Pseudomedical diagnosis
- Risks: Nocebo

= Electromagnetic hypersensitivity =

Claimed sensitivity to electromagnetic fields

Electromagnetic hypersensitivity (EHS) is a claimed sensitivity to electromagnetic fields, to which adverse symptoms are attributed. EHS has no scientific basis and is not a recognized medical diagnosis. It is associated with a "variety of non-specific symptoms, which afflicted individuals attribute to exposure to electromagnetic fields". It is generally accepted that such symptoms are in fact of psychosomatic origin. Attempts to justify the claim that EHS is caused by exposure to electromagnetic fields have amounted to pseudoscience.

Those self-diagnosed with EHS report adverse reactions to electromagnetic fields at intensities well below the maximum levels permitted by international radiation safety standards. Provocation trials have found that such claimants are unable to distinguish between exposure and non-exposure to electromagnetic fields. A systematic review of medical research in 2011 found no convincing scientific evidence for symptoms being caused by electromagnetic fields. Since then, several double-blind experiments have shown that people who report electromagnetic hypersensitivity are unable to detect the presence of electromagnetic fields and are as likely to report ill health following a sham exposure as they are following exposure to genuine electromagnetic fields, suggesting the cause in these cases is the nocebo effect.

As of 2005, the WHO recommended that claims of EHS be clinically evaluated to determine and rule out alternative diagnoses for suffered symptoms. Cognitive behavioral therapy and management of comorbid psychiatric disorders may help manage the condition.

Some people who feel they are sensitive to electromagnetic fields may seek to reduce their exposure or use alternative medicine.
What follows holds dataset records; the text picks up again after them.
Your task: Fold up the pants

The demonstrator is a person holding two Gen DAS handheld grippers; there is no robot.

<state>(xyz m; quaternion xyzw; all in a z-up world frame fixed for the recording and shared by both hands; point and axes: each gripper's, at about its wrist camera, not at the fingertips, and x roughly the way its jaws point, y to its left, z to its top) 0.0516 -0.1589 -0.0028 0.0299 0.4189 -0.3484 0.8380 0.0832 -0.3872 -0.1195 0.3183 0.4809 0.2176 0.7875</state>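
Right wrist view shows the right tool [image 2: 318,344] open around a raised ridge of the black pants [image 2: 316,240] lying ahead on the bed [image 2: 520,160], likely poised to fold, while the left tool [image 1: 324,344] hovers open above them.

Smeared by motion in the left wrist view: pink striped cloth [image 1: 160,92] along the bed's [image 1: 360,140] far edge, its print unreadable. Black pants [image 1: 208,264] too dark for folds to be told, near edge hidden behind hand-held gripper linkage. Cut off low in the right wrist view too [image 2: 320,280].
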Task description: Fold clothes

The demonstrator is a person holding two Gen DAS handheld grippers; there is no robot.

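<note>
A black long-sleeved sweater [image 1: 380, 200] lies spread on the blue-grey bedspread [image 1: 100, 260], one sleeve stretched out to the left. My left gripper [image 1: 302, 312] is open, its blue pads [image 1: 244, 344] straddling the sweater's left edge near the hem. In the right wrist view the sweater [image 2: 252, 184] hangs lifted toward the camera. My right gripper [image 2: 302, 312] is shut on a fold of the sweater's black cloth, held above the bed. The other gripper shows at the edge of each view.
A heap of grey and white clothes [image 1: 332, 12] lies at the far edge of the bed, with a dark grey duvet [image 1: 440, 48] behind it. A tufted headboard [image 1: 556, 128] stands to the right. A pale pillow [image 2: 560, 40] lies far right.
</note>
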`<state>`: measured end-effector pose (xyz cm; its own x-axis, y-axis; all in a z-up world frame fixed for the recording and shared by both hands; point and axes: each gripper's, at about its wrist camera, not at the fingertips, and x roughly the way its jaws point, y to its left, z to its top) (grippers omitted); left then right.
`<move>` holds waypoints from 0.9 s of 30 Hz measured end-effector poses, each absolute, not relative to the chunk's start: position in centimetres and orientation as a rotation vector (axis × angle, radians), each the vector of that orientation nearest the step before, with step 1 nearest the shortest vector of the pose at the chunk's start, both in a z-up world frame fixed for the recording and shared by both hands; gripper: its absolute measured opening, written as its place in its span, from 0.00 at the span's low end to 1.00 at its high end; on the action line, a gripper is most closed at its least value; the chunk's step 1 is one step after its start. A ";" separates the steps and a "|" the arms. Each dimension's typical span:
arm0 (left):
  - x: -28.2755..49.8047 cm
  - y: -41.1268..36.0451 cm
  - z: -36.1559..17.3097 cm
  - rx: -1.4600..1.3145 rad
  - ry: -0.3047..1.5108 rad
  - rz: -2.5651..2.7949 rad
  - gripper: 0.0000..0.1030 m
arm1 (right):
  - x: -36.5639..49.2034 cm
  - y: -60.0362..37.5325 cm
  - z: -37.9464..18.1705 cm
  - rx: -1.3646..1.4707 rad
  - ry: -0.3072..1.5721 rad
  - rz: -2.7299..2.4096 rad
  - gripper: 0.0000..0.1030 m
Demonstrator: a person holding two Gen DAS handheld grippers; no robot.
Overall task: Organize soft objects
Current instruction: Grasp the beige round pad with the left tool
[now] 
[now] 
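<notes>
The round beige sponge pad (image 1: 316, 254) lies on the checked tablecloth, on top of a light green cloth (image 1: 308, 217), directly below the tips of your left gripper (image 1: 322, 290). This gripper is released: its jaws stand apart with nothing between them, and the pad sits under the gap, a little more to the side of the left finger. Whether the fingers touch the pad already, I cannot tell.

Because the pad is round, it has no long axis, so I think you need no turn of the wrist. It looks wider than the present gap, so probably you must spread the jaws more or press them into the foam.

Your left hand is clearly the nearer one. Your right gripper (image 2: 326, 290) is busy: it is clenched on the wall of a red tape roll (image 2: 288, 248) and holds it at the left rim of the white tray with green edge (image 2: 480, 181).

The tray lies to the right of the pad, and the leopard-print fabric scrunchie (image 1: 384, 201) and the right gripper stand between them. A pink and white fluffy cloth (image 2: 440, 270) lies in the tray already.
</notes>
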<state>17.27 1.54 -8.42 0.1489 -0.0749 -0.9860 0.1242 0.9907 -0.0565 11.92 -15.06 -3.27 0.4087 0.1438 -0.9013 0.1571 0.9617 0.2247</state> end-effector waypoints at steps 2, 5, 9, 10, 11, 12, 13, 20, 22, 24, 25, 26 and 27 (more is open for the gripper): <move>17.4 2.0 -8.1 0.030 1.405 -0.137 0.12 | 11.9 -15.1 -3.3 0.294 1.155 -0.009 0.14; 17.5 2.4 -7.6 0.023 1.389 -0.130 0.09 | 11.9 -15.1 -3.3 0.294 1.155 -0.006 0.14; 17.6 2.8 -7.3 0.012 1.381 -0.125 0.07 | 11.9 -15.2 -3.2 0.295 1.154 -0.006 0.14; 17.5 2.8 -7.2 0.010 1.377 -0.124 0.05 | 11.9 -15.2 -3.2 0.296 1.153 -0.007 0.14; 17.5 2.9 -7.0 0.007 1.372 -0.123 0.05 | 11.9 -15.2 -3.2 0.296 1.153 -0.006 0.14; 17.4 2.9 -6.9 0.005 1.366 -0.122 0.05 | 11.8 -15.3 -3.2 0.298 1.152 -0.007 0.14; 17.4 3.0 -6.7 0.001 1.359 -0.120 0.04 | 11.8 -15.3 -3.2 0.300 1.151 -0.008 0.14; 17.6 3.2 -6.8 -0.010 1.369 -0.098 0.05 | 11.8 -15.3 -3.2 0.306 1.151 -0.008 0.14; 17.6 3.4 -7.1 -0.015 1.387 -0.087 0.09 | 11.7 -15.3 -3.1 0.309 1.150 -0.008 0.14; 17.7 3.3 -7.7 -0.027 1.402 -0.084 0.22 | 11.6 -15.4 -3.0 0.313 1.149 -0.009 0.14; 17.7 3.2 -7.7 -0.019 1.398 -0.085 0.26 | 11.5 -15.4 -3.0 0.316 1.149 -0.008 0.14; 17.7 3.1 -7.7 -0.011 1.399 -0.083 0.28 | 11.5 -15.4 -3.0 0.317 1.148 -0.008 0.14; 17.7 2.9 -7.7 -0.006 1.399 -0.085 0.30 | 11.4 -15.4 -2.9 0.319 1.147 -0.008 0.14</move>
Government agencies have enforced false advertising claims against companies selling devices to shield against EM radiation.

==Signs and symptoms==
No specific symptoms are associated with claims of EHS, and the reported symptoms range widely among individuals. They include headache, fatigue, stress, sleep disturbances, skin prickling, burning sensations, rashes, and achy or painful muscles. In severe cases, such symptoms can be a disabling problem for the affected person, causing psychological distress. There is no scientific basis to link such symptoms to electromagnetic field exposure.

The prevalence of some reported symptoms is geographically or culturally dependent and does not imply "a causal relationship between symptoms and attributed exposure". Many such reported symptoms overlap with other syndromes known as symptom-based conditions, functional somatic syndromes, and IEI (idiopathic environmental intolerance).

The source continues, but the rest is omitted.